I plotted the cases where the distribution was significantly different in the 2 vertical or horizontal halves, and checked them
manually.## Day 15
For part b, we need to treat horizontal and vertical moves differently. A horizontal move still can move only a single row
of boxes, but a vertical move can move a block of boxes, not just a single column, since boxes in adjacent rows can have
overlapping horizontal dimension. So for each potential vertical move, we need to check that all boxes in the leading edge of the moving block
have a space to move into.## Day 16
For part a, we can use Dijkstra's algorithm to find a shortest path. Since changing direction has a cost, we consider a "node" of
the graph to be a pair `(location, direction)`. For part b, we need to modify the algorithm to find all paths.## Day 17
For part b, I don't think there's a general algorithmic solution. I solved it by figuring out by hand the operation
of the program and writing it as a simple function, which allowed me to automate the search for the answer. But my solution
depends a lot on specifics of the program (e.g. that it only ever jumps from the end to the start), so I don't know how
generalisable this is.## Day 18
Use breadth-first search to find shortest paths. For part b, after adding a block, if the block does not lie on the current shortest
path we do not need to run the path-finding algorithm again since the current path will still work.## Day 19
For part a, use depth-first search. For part b, use dynamic programming to recursively calculate the number of ways of
making the first `n` colours of the design.## Day 20
For part a, use breadth-first search to create a dictionary of distances from the start to any wall, and another dictionary
of distances from the end to any wall. This can be done with only 2 iterations of the search algorithm. For part b,
create similar dictionaries, but instead measure distances from the start/end to points _adjacent_ to a wall. For any 2
such points, the shortest cheat between them is given by the Manhattan distance.## Day 21
Note that the number of keypads is one more than the number of robot arms. For part a, simulate the effects of button presses
on the person's keypad and use breadth-first search to find the shortest sequence that enters each character of the code. We
can do a separate search for each character because we know the positions of the robot arms after a button press (they must be `A, A, x`, where
`x` is the numeric button pressed). For part b this approach is no longer feasible so we use a recursive approach to calculate the length
of the shortest sequence of button presses to press a desired button on any keypad in the list. We again make use of the
fact that after a robot arm presses a button of a keypad, all arms of robots earlier in the list must point to `A` on their keypads.
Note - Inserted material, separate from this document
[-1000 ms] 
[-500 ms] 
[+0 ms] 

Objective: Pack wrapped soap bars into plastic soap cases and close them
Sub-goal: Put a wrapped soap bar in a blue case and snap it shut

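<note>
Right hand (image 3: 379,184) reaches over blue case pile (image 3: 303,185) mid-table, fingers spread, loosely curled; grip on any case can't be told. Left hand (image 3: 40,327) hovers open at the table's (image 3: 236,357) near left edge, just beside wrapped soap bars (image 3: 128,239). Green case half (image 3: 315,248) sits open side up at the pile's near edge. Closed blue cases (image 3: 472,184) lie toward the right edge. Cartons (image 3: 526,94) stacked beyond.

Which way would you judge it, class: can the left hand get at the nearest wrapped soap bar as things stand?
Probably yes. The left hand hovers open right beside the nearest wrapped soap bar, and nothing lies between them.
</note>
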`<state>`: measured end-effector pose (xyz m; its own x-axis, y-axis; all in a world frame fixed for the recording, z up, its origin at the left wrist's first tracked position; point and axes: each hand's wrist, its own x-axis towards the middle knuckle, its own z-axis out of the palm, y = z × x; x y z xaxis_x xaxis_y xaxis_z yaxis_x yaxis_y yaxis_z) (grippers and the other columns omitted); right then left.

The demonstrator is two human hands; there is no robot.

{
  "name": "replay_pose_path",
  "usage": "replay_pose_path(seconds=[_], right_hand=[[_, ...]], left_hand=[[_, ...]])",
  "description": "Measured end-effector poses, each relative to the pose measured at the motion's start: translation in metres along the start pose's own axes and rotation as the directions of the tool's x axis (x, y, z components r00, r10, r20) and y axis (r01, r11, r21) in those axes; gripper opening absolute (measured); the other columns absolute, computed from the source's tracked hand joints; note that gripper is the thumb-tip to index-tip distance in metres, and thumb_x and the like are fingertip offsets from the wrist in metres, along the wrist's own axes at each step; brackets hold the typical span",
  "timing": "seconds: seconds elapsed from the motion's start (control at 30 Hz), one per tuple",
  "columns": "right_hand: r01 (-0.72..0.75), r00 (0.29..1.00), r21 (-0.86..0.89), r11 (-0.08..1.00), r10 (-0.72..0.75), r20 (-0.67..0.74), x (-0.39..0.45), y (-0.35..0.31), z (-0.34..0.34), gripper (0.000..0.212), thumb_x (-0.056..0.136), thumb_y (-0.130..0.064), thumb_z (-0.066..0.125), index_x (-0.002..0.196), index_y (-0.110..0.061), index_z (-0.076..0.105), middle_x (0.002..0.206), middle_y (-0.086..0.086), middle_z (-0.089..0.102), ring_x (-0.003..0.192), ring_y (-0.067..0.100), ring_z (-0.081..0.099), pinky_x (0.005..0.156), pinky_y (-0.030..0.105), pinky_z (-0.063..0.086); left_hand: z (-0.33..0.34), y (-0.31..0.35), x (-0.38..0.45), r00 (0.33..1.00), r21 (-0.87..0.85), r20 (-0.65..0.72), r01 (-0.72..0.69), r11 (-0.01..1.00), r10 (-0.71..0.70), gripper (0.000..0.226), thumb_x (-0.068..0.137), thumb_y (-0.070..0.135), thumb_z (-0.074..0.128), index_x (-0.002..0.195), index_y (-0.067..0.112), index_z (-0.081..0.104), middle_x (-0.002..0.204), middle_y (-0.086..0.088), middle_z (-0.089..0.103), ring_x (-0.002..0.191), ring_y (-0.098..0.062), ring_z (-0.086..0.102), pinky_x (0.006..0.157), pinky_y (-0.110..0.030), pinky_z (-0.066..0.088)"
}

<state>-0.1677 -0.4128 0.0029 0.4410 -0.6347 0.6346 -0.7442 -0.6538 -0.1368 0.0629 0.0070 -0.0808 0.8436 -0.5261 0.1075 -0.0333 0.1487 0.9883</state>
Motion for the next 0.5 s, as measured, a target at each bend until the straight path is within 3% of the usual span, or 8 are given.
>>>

We cache results to speed up the calculation.## Day 22
For part b, iterate over the sequences of prices and diffs for each buyer, and create a dict mapping distinct sequences of 4 diffs to
the price at their first occurrence. Then aggregate these dicts to get the totals over all buyers for each sequence.## Day 23
For part b, use an iterative approach. The list of cliques of size 2 is just the set of edges. Given the list of cliques
of size `n`, find the cliques of size `n + 1` by iterating over the cliques and checking nodes connected to a node in the
clique.## Day 24
For part b, I did some automated checks to see which bits seemed to have problems, then just solved it manually. In the
correct circuit, each bit's input has the same structure, so by comparing with a correct bit, it's possible to identify
the wrong connections.## Day 25
Note that the question asks for _unique_ pairs.